Experience and preparation

Drawing from the last post and its active comments, it would seem that the fundamental conflict in Antigone is important. We know what happens: Creon acts, Antigone acts, and bad things happen as a result, with no godly interference, no god to swoop down and pause the action and aide the poor mortals in their bad decisions and woe, no Theseus to provide answers. Hence we’re left with the idea of judgement in the hands of Creon and Antigone and they become our ears and eyes into the Sophoclean world.

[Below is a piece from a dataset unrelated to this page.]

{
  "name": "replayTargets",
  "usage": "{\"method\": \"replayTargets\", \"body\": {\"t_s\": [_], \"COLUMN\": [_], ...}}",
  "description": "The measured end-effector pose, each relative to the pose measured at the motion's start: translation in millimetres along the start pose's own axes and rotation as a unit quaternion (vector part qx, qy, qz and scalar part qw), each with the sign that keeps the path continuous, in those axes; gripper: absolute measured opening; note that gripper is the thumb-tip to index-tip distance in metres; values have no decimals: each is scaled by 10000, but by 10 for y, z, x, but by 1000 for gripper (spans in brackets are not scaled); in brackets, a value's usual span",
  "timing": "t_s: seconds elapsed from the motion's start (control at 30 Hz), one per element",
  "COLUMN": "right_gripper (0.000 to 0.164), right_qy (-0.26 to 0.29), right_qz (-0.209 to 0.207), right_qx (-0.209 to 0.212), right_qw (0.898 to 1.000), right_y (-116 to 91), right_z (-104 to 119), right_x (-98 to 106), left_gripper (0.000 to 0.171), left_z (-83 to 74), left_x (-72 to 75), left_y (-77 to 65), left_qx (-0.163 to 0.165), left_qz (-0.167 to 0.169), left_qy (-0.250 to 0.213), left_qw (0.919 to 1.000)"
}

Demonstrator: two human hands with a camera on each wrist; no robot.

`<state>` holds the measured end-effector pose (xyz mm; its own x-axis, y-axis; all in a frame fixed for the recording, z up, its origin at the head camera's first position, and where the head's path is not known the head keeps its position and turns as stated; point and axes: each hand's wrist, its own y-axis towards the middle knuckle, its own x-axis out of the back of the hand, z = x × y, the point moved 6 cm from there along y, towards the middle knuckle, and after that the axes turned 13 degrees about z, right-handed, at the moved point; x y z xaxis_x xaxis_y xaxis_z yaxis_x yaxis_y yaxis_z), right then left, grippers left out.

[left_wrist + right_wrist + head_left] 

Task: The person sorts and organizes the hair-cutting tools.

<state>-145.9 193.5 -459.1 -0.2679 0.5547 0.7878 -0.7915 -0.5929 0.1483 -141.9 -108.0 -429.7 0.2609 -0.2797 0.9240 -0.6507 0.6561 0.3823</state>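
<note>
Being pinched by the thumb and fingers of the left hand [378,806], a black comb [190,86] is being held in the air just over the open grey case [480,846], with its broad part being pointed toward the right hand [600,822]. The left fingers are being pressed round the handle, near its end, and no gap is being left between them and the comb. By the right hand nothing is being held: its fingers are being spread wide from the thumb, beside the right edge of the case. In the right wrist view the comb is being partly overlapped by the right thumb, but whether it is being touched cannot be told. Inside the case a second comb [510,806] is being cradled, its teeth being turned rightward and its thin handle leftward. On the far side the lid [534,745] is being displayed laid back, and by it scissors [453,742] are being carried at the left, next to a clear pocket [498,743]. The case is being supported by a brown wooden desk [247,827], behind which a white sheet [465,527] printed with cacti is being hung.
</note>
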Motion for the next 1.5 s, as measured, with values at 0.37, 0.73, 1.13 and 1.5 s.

But this “contained” world provides very little control, just as it does in Cortazar. Fate is strong. What’s going to happen to Oedipus is going to happen regardless of what he does or what we do. Same goes with Sir Gawain and in the Star Trek episode “City on the Edge of Forever.” In SciFi, the question of time always matters. If we’re put in a position of changing the future by interrupting something in the past, a past which has always led to our present position, we may suffer oblivion. This calls attention to the “rightness” of what happens in time. Don’t go back and change the past because that interrupt the “natural” flow of time; therefore, we conclude, what happens “should” happen as it occured without human interference. Changing even the most minor bit or byte of things, could result in disaster. But didn’t we create disasters anyway? Are disasters natural within the natural arrow? And if human agented disaster is “natural,” then is going back into time and changing something to avert disaster, is that not immoral then? If an individual could prevent 9/11 by going back and changing an element in the chain of events, would it be immoral or moral (hypothetically) to do so? This, yet again, assumes that the time traveller will make the right choice and is outside Sophoclean boundaries (and subject to what law?). If we could manipulate time, isn’t the ability to do so also “within” the boundaries of time itself?

The logic, of course, becomes strained here. In the text, the narrative boundaries for even the most complex of hypertexts are limited. The hypertext must have physical boundaries however they may be defined, by “resolution” or computer memory. There’s always a boundary, a last word. For some the boundary is where “they” stop. For others it’s the last count. A hypertext isn’t “the” universe which at this point continues to inch outward, extruding space. A game should close at some point, but not the universe. One day should lead to the next not continue to loop. Hense the narrative is “spatial.” It has physical boundaries.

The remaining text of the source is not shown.